Items listed in a dataset
----

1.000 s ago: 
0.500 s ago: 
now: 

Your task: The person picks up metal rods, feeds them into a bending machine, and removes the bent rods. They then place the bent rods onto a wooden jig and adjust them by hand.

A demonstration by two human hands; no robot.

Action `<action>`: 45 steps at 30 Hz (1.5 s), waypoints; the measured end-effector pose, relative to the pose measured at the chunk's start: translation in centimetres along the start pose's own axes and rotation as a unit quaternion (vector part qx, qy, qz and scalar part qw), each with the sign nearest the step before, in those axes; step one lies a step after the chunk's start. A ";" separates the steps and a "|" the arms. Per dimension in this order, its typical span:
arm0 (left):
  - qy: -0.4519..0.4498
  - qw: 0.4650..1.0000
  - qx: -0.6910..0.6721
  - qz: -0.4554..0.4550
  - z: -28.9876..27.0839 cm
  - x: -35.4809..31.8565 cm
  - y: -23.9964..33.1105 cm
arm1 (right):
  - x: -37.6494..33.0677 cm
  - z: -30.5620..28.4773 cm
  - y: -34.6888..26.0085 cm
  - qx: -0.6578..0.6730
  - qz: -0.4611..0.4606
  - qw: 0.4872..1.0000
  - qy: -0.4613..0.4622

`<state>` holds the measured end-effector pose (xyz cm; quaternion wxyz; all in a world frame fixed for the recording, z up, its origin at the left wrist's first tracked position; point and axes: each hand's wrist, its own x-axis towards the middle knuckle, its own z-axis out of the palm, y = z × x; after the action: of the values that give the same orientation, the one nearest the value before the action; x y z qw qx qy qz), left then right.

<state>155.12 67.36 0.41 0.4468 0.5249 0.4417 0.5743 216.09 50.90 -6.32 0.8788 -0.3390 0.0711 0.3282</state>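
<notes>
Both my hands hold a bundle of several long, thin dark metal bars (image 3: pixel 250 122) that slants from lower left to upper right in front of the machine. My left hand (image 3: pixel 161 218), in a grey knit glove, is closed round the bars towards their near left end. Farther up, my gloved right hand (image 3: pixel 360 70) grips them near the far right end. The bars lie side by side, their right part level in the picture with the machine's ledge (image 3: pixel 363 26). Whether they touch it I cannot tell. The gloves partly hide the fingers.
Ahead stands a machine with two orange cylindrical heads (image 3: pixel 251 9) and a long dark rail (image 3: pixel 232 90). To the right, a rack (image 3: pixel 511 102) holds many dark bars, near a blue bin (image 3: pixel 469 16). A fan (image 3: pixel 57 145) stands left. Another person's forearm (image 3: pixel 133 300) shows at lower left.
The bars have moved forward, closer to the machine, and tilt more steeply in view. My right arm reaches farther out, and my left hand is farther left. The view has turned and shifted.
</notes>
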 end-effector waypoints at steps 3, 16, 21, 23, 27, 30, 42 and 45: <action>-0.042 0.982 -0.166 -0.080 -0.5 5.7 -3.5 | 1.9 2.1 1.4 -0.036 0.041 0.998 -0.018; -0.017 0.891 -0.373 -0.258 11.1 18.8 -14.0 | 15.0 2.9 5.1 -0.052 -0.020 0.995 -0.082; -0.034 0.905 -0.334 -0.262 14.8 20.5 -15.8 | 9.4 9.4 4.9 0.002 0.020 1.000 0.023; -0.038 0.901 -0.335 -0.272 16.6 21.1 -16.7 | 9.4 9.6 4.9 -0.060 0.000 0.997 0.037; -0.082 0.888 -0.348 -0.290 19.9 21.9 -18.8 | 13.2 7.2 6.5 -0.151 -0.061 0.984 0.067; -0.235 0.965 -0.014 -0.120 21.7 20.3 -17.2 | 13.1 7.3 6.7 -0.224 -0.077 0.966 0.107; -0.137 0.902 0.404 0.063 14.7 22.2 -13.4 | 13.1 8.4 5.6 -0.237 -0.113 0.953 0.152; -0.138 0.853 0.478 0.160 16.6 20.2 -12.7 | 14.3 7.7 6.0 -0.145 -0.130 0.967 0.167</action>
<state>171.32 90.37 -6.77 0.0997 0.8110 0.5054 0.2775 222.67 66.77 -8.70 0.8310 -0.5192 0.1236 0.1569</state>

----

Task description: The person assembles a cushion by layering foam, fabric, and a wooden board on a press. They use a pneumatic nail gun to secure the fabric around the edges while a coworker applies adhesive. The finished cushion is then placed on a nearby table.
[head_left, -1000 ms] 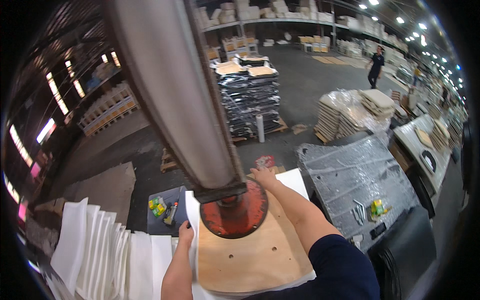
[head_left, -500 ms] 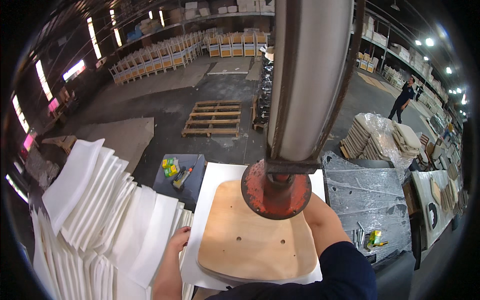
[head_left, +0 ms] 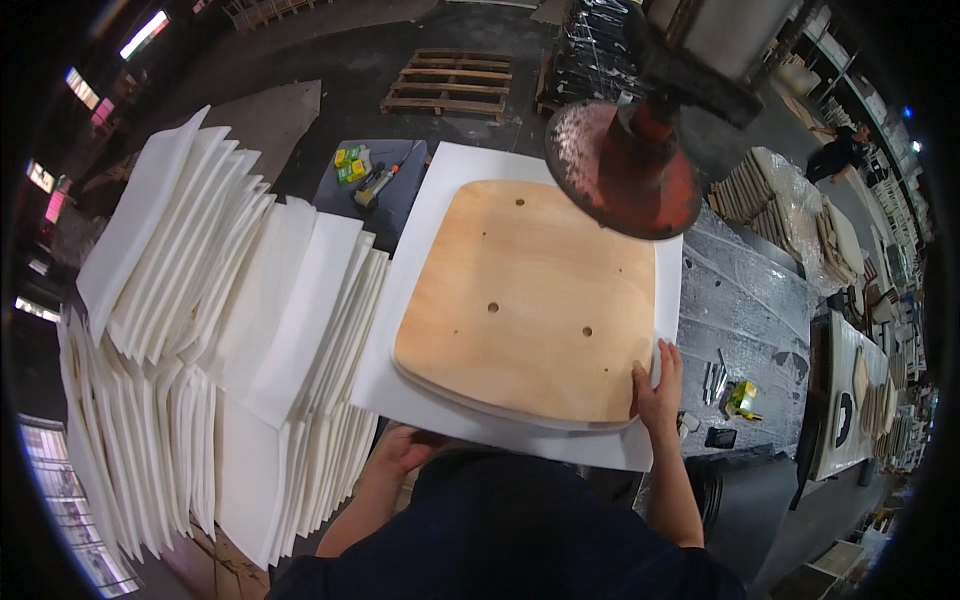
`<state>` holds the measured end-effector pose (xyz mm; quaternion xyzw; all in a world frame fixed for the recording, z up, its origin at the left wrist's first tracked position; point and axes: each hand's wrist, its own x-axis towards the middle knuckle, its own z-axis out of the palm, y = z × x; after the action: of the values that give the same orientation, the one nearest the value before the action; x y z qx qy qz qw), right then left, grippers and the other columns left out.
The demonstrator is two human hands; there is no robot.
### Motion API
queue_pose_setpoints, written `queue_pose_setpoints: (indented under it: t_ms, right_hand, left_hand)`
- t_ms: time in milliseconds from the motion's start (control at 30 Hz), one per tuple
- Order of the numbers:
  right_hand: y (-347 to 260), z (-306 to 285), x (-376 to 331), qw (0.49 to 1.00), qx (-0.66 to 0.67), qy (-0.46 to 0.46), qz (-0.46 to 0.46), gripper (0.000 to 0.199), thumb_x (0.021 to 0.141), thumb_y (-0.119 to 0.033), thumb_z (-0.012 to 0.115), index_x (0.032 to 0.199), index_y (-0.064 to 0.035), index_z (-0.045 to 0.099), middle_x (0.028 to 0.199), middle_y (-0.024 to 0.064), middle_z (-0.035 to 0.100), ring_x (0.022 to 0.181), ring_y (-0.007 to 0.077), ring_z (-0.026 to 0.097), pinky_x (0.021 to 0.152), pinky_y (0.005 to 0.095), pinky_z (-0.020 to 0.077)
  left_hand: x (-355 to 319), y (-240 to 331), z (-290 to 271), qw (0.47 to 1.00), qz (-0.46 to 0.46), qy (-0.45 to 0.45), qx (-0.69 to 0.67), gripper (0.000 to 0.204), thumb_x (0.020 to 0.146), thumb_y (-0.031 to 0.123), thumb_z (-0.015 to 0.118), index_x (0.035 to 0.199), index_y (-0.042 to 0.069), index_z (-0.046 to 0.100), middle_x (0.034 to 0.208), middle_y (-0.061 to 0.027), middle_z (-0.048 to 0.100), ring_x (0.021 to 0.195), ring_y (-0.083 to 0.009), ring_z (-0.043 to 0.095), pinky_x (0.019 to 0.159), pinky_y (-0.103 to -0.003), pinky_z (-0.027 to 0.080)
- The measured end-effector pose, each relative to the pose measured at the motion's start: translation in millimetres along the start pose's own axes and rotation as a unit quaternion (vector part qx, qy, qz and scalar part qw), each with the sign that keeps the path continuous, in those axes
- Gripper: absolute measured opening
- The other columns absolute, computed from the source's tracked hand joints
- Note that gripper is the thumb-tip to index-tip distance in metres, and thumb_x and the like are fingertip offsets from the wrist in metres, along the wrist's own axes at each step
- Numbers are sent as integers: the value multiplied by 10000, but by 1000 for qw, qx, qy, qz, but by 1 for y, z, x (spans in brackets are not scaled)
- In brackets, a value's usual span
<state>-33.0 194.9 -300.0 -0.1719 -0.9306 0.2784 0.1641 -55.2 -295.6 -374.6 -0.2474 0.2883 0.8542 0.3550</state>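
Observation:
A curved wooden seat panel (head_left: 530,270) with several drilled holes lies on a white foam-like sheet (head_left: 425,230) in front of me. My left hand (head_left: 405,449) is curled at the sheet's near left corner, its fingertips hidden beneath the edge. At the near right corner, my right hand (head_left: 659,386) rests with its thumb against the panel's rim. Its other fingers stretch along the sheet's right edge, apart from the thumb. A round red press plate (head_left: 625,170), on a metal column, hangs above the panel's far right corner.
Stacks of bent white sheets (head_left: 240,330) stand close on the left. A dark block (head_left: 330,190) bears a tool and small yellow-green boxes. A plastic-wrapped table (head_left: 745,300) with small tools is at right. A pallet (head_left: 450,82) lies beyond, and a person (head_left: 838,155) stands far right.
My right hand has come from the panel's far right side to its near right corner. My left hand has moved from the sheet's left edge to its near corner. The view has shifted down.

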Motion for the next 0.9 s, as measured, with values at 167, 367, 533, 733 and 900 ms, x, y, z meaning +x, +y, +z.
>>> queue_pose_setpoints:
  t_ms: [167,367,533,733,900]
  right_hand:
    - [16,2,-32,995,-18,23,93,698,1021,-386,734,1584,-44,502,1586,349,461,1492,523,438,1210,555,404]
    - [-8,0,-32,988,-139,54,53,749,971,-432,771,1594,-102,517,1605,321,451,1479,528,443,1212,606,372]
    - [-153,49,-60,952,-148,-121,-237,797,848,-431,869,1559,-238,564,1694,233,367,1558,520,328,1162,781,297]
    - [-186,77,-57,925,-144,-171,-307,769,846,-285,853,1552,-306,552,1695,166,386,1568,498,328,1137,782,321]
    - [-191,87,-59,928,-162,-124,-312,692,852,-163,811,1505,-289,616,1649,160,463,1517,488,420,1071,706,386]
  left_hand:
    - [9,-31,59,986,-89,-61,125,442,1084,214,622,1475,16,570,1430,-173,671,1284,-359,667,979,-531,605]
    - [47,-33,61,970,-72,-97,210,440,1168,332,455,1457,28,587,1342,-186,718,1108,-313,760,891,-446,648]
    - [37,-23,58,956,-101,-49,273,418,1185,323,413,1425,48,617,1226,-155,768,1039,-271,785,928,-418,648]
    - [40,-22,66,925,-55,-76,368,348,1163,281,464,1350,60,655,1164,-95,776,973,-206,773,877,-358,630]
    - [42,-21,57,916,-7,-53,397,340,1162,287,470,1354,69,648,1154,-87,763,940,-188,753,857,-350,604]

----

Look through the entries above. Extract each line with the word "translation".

- [Answer to the problem]:
Action `<action>`: 45 steps at 30 Hz (1.5 s), waypoints; the measured end-effector pose, relative to the pose measured at the chunk's start: translation in centimetres along the start pose's own axes and rotation as a unit quaternion (vector part qx, qy, qz and scalar part qw), each with the sign nearest the step before, in those axes; step one lies a step after the chunk's start. A ";" separates the steps and a "|" the arms. Per dimension in this order, its typical span:
- The measured end-effector pose, each relative to the pose measured at the motion's start: translation in millimetres along the start pose's own axes and rotation as a unit quaternion (vector part qx, qy, qz and scalar part qw), each with the sign that keeps the path continuous, in those axes

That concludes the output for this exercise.